Randomised controlled trials provide us with causal data, allowing us to say the intervention led to the change we saw.
Prospective cohort and case-control only give us associations or links. We can’t prove the risk factors led to a change in the outcomes – in this case, weight – because other risk factors that scientists haven’t considered could be responsible. But they give great clues about what might be happening, particularly if we can’t do a trial because it’s unethical or unsafe to give or withhold specific treatments.
The WHO’s systematic review looked at body fatness, non-communicable diseases and death.
For body fatness, the randomised controlled trials showed those consuming more artificial sweeteners had slightly lower weight – an average of 0.71kg – than those consuming less or no artificial sweeteners.
But the cohort studies found higher intakes of artificial sweeteners were associated with a higher BMI, or body mass index (0.14 kg/m2) and a 76% increased likelihood of having obesity.
The prospective cohort studies showed for higher intakes of artificial sweetened beverages there was a 23% increase in the risk of type 2 diabetes. If artificial sweeteners were consumed as a tabletop item (that the consumer added to foods and drinks) there was a 34% increase in the risk of diabetes.
In people with diabetes, artificial sweeteners did not improve or worsen any clinical indicators used to monitor their diabetes such as fasting blood sugar or insulin levels.
Higher intakes of artificial sweeteners were associated with an increased risk of type 2 diabetes, cardiovascular disease and death in the long-term prospective observational studies that followed participants for an average of 13 years.
But artificial sweeteners were not associated with differences in overall cancer rates or premature death from cancer.

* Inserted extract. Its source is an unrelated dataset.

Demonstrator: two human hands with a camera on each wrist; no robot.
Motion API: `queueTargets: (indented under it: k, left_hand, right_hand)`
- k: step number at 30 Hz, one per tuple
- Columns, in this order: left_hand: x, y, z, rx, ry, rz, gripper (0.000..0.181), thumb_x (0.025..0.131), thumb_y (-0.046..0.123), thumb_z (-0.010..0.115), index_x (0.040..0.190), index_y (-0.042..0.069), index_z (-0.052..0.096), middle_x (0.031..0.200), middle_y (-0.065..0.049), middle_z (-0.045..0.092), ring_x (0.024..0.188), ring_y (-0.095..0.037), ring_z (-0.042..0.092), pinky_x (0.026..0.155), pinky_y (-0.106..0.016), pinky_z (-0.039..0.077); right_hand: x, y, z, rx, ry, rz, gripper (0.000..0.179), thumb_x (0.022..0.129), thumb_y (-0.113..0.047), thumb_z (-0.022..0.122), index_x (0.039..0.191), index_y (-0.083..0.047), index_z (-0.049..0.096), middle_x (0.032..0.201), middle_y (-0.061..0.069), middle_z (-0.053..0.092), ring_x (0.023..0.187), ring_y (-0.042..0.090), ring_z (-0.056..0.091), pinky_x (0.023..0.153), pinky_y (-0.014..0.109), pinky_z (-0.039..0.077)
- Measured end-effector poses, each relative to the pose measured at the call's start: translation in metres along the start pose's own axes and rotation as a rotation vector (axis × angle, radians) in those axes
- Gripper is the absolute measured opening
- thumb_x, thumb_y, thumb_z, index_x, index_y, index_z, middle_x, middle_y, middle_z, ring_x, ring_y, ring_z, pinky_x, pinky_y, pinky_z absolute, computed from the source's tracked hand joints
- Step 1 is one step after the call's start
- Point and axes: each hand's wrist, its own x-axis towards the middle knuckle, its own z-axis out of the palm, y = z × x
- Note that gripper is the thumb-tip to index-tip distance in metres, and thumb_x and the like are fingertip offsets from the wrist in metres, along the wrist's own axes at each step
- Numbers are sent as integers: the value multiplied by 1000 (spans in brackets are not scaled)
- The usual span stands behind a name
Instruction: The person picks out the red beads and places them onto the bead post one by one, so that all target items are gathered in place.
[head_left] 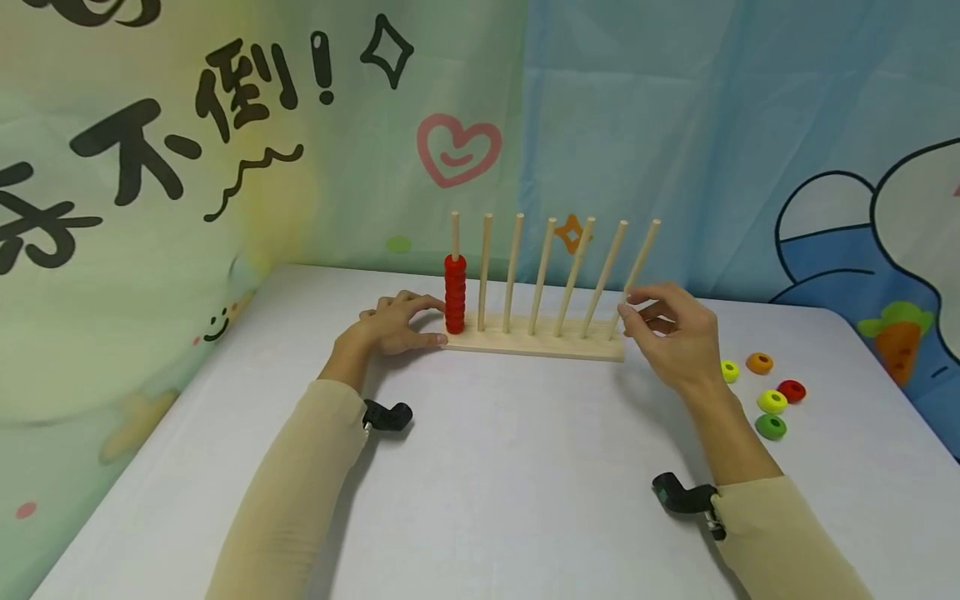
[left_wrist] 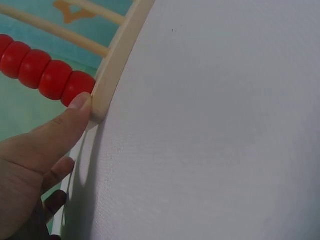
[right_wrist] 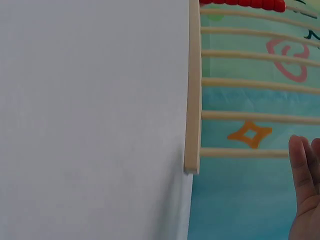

Overall, while the randomised controlled trials suggested slightly more weight loss in people who used artificial sweeteners, the observational studies found this group tended to have an increased risk of obesity and poorer health outcomes.
Does the review have any shortcomings?
The WHO’s advice has led to some criticism because the randomised controlled trials did show some weigh loss benefit to using artificial sweeteners, albeit small.
However the WHO clearly states its advice is based on the multiple research designs, not just randomised controlled trials.
Additionally, the WHO assessed the quality of the studies in the review to be of “low or very low certainty”.
Are they unsafe?
This advice is not suggesting artificial sweeteners are unsafe or should be banned. The WHO’s scientific review was not about chemical or safety issues.
So are we better off having sugar instead?
The answer is no.
In 2015, the WHO released guidelines on added sugar intake to reduce the risk of excess weight and obesity. Added sugars are found in processed and ultra-processed foods and drinks such as soft drinks, fruits drinks, sports drinks, chocolate and confectionery, flavoured yoghurt and muesli bars.
It recommended people consume no more 10% of total energy intake, which is about 50 grams (ten teaspoons), of sugar per day for an average adult who needs 8,700kj a day.
The WHO’s recommendation is in line with the Australian Dietary Guidelines, which recommends no more than three serves of discretionary foods per day, if you need the extra energy. However it’s best to get extra energy from the core food groups (grains, vegetable, fruit, dairy and protein group) rather than discretionary foods.
So what do I drink now?
So if artificial and sugar in drinks are not advised for weight loss, what can you drink?
Some options include water, kombucha with no added sugar, tea or coffee. Soda and mineral water flavoured with a small amount of your favourite fruit juice are good substitutes.
Milk is also a good option, particularly if you’re not currently meeting you calcium requirements.